### WHAT THE EXERCISE ASKS
When you reach the line with "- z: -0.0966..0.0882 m" in the data below, begin printing lines exactly, and stop once the line with "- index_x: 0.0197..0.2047" has been printed.

### DATA SECTION
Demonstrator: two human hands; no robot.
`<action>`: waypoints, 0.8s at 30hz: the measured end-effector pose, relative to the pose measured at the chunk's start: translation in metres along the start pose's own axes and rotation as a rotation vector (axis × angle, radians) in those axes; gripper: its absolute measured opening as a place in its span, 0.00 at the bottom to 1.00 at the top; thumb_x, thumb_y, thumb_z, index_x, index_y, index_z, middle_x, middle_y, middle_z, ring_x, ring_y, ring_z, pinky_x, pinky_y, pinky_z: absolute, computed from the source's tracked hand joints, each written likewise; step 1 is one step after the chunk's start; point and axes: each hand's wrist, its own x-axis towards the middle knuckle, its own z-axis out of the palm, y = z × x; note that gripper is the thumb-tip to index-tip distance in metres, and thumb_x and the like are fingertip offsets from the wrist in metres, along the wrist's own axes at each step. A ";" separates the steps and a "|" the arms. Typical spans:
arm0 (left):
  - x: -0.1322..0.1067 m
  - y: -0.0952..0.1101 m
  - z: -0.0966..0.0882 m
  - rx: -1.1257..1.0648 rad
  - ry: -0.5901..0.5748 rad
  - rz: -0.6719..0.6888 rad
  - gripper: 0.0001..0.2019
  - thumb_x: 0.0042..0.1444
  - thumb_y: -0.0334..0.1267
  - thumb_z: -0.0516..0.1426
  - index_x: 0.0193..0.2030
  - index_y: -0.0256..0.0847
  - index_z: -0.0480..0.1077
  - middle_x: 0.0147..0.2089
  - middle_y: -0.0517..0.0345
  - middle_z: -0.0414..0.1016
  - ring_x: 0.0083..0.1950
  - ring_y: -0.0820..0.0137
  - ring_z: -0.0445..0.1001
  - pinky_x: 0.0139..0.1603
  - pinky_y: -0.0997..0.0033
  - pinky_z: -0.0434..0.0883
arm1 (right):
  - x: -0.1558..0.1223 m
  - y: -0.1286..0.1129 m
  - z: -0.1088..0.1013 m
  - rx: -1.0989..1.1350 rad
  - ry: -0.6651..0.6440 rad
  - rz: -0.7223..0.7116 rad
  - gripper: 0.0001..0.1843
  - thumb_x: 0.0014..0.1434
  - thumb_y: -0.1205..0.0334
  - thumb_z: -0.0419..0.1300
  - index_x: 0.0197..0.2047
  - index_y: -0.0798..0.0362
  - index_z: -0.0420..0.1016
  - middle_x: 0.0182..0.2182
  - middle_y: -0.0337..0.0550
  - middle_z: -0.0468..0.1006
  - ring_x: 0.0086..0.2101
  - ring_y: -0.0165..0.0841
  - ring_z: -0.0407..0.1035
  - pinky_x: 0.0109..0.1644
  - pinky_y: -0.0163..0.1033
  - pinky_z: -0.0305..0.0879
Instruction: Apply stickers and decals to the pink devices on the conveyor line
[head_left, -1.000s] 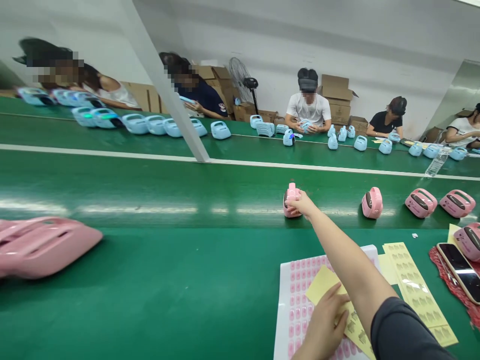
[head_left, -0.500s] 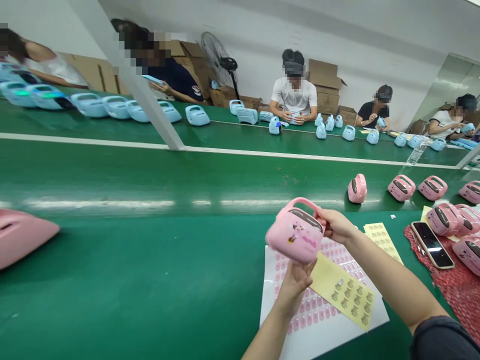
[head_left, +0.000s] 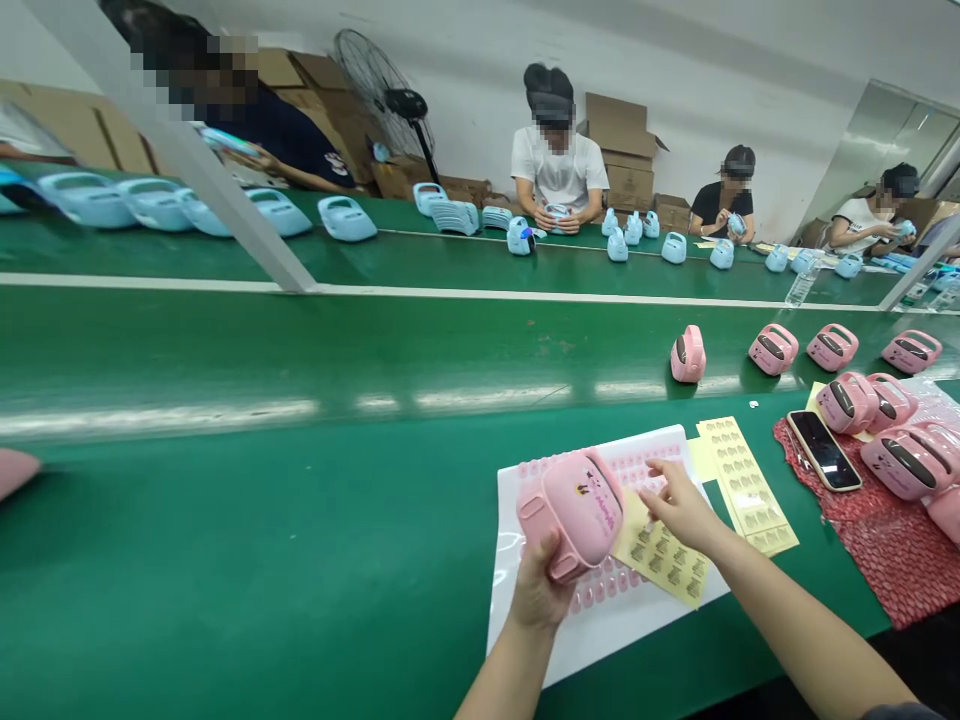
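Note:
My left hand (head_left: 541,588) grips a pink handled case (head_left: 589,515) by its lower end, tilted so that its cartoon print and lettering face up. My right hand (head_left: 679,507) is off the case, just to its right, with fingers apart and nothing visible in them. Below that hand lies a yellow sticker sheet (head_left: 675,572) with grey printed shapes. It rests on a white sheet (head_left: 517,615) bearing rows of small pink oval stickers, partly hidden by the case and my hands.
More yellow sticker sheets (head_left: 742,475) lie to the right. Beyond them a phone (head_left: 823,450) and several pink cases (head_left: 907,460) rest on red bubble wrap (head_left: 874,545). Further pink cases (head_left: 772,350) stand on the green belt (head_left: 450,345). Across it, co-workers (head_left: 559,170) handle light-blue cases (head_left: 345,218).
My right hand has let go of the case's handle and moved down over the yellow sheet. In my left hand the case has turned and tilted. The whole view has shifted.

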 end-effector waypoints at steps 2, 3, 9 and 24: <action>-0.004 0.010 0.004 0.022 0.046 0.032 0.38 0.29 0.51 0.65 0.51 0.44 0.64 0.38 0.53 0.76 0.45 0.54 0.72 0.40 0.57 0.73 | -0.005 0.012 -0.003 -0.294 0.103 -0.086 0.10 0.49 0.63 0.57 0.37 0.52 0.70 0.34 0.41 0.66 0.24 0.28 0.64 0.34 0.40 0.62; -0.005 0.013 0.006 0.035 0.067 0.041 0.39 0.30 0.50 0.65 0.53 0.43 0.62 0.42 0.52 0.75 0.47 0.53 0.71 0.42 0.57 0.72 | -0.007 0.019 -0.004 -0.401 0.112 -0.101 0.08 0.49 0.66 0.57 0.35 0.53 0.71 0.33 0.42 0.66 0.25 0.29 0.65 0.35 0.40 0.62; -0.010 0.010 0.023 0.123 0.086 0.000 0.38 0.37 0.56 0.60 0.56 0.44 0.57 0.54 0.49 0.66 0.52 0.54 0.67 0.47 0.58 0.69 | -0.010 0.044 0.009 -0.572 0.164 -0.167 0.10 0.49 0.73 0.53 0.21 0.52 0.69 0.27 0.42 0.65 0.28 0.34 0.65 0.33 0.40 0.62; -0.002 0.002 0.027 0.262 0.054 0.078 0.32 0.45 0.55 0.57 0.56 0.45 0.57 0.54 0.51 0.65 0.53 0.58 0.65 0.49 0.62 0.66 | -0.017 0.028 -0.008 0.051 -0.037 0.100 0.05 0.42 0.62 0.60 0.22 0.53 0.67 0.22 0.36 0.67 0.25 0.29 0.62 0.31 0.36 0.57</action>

### SOLUTION BELOW
  - z: -0.0966..0.0882 m
  - rx: -1.1257..1.0648 rad
  - ry: -0.5901..0.5748 rad
  - rz: -0.6719..0.6888 rad
  - gripper: 0.0001..0.2019
  - thumb_x: 0.0042..0.1444
  - thumb_y: -0.0334..0.1267
  - thumb_z: -0.0516..0.1426
  - index_x: 0.0193..0.2030
  - index_y: -0.0256..0.0847
  - index_z: -0.0480..0.1077
  - middle_x: 0.0147..0.2089
  - middle_y: -0.0517..0.0345
  - middle_z: -0.0414..0.1016
  - ring_x: 0.0083..0.1950
  - ring_y: -0.0820..0.0137
  - ring_z: -0.0445..0.1001
  - pinky_x: 0.0139..0.1603
  - pinky_y: -0.0997..0.0033
  - pinky_z: -0.0434..0.0883
arm1 (right):
  - x: -0.1558..0.1223 m
  - y: -0.1286..0.1129 m
  - z: -0.1088..0.1013 m
  - rx: -1.0989..1.1350 rad
  - ry: -0.6651..0.6440 rad
  - rz: -0.7223..0.7116 rad
  - gripper: 0.0001..0.1843
  - thumb_x: 0.0014..0.1434
  - thumb_y: -0.1205..0.0334
  - thumb_z: -0.0419..0.1300
  - index_x: 0.0197..0.2047

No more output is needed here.